Nach dem Mord an Journalist Arkadij Babtschenko ist die Bestürzung in Russland und der Ukraine groß. Babtschenko trat kritisch gegenüber Russland auf und unterhielt enge Kontakte zu den Freiwilligen-Bataillonen der Ukraine. Wohl deshalb wurde er zum Ziel der Mörder, glauben Oppositionspolitiker in Russland.

Von Florian Kellermann | 30.05.2018
    Arkadij Babtschenko beim Literaturfestival lit.cologne im Jahr 2009
    Erschossen in seiner eigener Wohnung in Kiew: Arkadij Babtschenko (dpa/ Frank Carstensen)
    Arkadij Babtschenko verließ Russland im Februar 2017. Eine vorübergehende Vorsichtsmaßnahme sei das, sagte er damals. Er sei in Gefahr, erklärte er:
    "Ich habe die Information bekommen, dass die Genossen vom KGB dabei sind zu entscheiden, was sie mit mir machen wollen. Ob sie mich fertig machen sollen - oder ob sie mich, diesen schlimmen Journalisten, schreiben lassen, was ich will. Das hatte ich aus zuverlässiger Quelle. Ich bin ein netter Mensch und habe ihnen die Qual der Entscheidung abgenommen und bin ausgereist."
    "Putin ist mindestens 150 Jahre zu spät geboren"
    Mit dem Begriff "KGB" meinte Babtschenko natürlich den russischen Geheimdienst FSB. Denn der Kriegsreporter hatte sich in Russland unbeliebt gemacht. Nicht nur, dass er den russischen Präsidenten Vladimir Putin kritisierte. Er lehnte die russische Annexion der Halbinsel Krim ab. Und im Krieg im Donezbecken stellte er sich auf die Seite der Ukraine - nicht der von Moskau gesteuerten Separatisten.
    Über den russischen Präsidenten sagte er: "Vladimir Putin ist mindestens 150 Jahre zu spät geboren.
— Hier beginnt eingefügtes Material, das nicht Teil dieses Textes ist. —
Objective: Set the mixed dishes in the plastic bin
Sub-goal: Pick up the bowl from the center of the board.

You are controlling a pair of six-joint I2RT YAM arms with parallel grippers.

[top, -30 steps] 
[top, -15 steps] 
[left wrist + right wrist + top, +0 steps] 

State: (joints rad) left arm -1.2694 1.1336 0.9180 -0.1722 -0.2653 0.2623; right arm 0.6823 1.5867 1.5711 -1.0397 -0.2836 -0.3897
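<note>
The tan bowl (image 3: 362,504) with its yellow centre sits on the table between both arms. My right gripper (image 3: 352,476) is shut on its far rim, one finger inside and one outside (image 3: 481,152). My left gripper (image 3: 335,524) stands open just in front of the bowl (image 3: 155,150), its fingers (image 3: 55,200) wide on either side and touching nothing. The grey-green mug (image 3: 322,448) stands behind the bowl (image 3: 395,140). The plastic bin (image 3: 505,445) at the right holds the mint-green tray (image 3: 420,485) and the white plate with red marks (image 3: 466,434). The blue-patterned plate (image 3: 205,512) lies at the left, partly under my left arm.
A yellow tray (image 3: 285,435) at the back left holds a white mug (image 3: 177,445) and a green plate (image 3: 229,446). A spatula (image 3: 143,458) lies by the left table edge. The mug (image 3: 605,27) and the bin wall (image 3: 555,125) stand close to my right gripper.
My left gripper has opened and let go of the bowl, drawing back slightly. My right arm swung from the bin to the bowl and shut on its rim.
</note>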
Im 18. oder 19. Jahrhundert wäre er ein toller Imperator gewesen. Er hätte sich dafür feiern lassen können, dass er die Krim erobert hat. Er wäre gern ein Zar - aber er ist ein Präsident im 21. Jahrhundert."
    In eigener Wohnung erschossen
    Seine kritische Haltung habe ihn in Gefahr gebracht, erklärte Babtschenko nach seiner Flucht aus Russland: "Ich lebe seit sieben, acht Jahren in ständiger Angst. Wenn Du in Russland anders denkst als die Staatsmacht, dann denkst Du daran, dass sie Dich jede Minute ins Gefängnis stecken können. Oder Du wirst zusammengeschlagen oder Du bekommst eine Giftspritze verpasst. Daran denkst du ständig."
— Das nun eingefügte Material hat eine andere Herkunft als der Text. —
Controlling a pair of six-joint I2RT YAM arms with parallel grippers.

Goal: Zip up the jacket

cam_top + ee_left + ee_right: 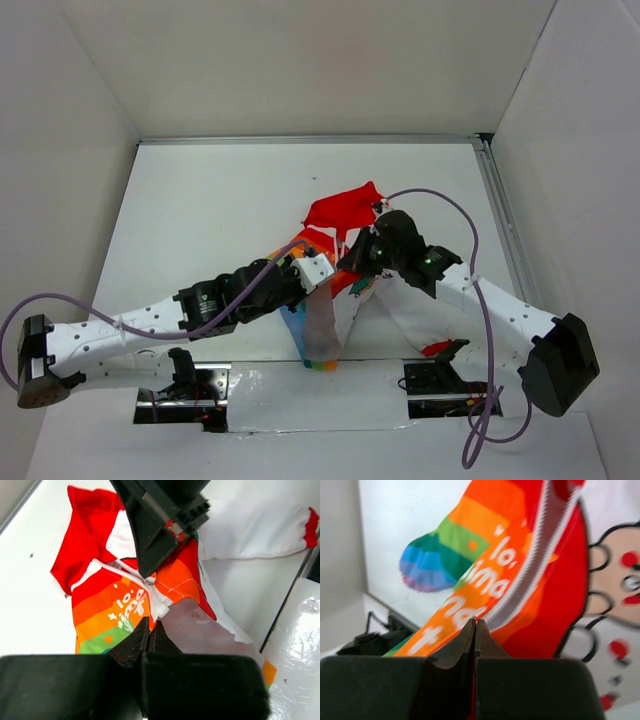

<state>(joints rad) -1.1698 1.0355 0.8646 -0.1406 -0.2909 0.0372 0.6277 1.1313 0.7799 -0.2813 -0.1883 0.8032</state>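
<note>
Left wrist view: the left gripper (150, 630) and right gripper (148, 573) both pinch the limp, light jacket (100, 605), probably best held taut beside its zipper (159, 602).

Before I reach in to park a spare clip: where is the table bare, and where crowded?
Bare: the far-left table, between left wall, back rail and the jacket; also a narrower strip along the right rail. Crowded: the centre, where left gripper and right gripper meet on the jacket, and the near edge with arm bases and cables.
</note>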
    Doch auch in der Ukraine war der 41-Jährige nicht in Sicherheit, wie sich gestern Abend zeigte. Ein bisher Unbekannter schoss auf ihn in seiner eigenen Wohnung in Kiew, in der sich auch Babtschenkos Frau befand. Der Journalist verstarb auf dem Weg ins Krankenhaus.
    Die Tat löste in Moskau und Kiew Entsetzen aus. Der russische Oppositionspolitiker Ilja Ponomarjow: "Arkadij war sehr beliebt in der Ukraine, zu seinen Vorträgen kamen immer sehr viele Leute. Er ist dabei sehr kritisch gegenüber Russland aufgetreten und hat in der Ukraine enge Kontakte auch zu den Freiwilligen-Bataillonen gepflegt, die in der Ostukraine kämpfen. Wohl deshalb wurde er zum Ziel der Mörder."
    Unklarheit über Kreise des Täters
    Ponomarjow und andere Freunde von Babtschenko wollten gestern allerdings noch nicht festlegen, aus welchen Kreisen die Täter stammen könnten. Das russische Außenministerium forderte die Ukraine noch am Abend auf, den Fall so schnell wie möglich aufzuklären. Kiew solle dabei internationale Hilfe erbeten, so die Forderung aus Moskau.
    Babtschenko war nicht der erste Kremlkritiker, der in Kiew getötet wurde. Vor etwas über einem Jahr wurde der ehemalige Duma-Abgeordnete Boris Woronenkow in der ukrainischen Hauptstadt erschossen. Auch zu zwei tödlichen Attentaten auf Journalisten, die vor allem die ukrainische Regierung kritisierten, kam es dort in den vergangenen Jahren.